Problem
Your job fails with an error message: A file referenced in the transaction log cannot be found.
Example stack trace:
Error in SQL statement: SparkException: Job aborted due to stage failure: Task 0 in stage 6.0 failed 4 times, most recent failure: Lost task 0.3 in stage 6.0 (TID 106, XXX.XXX.XXX.XXX, executor 0): com.databricks.sql.io.FileReadException: Error while reading file dbfs:/mnt/<path>/part-00000-da504c51-3bb4-4406-bb99-3566c0e2f743-c000.snappy.parquet. A file referenced in the transaction log cannot be found. This occurs when data has been manually deleted from the file system rather than using the table `DELETE` statement. For more information, see https://docs.databricks.com/delta/delta-intro.html#frequently-asked-questions ... Caused by: java.io.FileNotFoundException: dbfs:/mnt/<path>/part-00000-da504c51-3bb4-4406-bb99-3566c0e2f743-c000.snappy.parquet ...
Cause
There are three common causes for this error message.
- Cause 1: You start the Delta streaming job, but before the streaming job starts processing, the underlying data is deleted.
- Cause 2: You perform updates to the Delta table, but the transaction files are not updated with the latest details.
- Cause 3: You attempt multi-cluster read or update operations on the same Delta table, resulting in a cluster referring to files on a cluster that was deleted and recreated.
Solution
- Cause 1: You should use a new checkpoint directory, or set the Spark property spark.sql.files.ignoreMissingFiles to true in the cluster’s Spark Config.
- Cause 2: Wait for the data to load, then refresh the table. You can also run fsck to update the transaction files with the latest details.
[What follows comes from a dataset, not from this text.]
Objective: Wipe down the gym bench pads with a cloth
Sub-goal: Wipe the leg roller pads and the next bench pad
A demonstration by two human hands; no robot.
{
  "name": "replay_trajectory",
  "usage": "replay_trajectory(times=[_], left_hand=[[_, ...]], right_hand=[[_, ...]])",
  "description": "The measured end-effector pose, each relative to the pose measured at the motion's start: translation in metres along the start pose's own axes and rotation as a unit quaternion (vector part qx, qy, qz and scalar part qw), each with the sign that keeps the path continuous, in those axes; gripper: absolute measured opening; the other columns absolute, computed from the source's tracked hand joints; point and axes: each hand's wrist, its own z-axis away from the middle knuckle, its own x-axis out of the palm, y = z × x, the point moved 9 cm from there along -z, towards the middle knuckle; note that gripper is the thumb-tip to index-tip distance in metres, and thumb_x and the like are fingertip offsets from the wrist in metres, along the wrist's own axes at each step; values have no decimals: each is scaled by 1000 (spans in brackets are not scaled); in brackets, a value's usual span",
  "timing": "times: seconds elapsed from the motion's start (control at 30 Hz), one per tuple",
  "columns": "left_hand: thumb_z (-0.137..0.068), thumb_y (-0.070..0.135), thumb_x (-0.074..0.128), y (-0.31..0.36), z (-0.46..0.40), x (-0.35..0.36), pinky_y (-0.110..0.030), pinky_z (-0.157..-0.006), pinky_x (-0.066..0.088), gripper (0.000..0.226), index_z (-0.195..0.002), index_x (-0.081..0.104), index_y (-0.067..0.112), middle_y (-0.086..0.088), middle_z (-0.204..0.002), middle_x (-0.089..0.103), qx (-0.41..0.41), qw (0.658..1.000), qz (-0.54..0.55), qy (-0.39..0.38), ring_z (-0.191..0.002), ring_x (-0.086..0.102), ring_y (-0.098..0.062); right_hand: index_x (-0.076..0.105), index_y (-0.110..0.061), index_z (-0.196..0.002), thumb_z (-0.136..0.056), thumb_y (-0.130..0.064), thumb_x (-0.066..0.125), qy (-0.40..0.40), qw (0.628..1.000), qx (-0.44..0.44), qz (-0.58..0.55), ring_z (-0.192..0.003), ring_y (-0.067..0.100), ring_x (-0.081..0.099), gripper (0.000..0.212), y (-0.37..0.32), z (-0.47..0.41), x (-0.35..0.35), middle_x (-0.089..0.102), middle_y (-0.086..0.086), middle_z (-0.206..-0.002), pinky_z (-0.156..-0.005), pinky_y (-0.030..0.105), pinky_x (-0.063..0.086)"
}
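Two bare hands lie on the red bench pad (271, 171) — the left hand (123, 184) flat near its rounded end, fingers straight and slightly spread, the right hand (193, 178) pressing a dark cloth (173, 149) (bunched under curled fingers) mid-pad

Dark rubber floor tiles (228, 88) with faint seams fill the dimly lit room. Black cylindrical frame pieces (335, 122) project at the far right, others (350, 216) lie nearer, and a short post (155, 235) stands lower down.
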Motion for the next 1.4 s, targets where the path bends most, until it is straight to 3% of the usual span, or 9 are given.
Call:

- Cause 3: When tables have been deleted and recreated, the metadata cache in the driver is incorrect. You should not delete a table, you should always overwrite a table. If you do delete a table, you should clear the metadata cache to mitigate the issue. You can use a Python or Scala notebook command to clear the cache.
%python spark._jvm.com.databricks.sql.transaction.tahoe.DeltaLog.clearCache()
%scala com.databricks.sql.transaction.tahoe.DeltaLog.clearCache()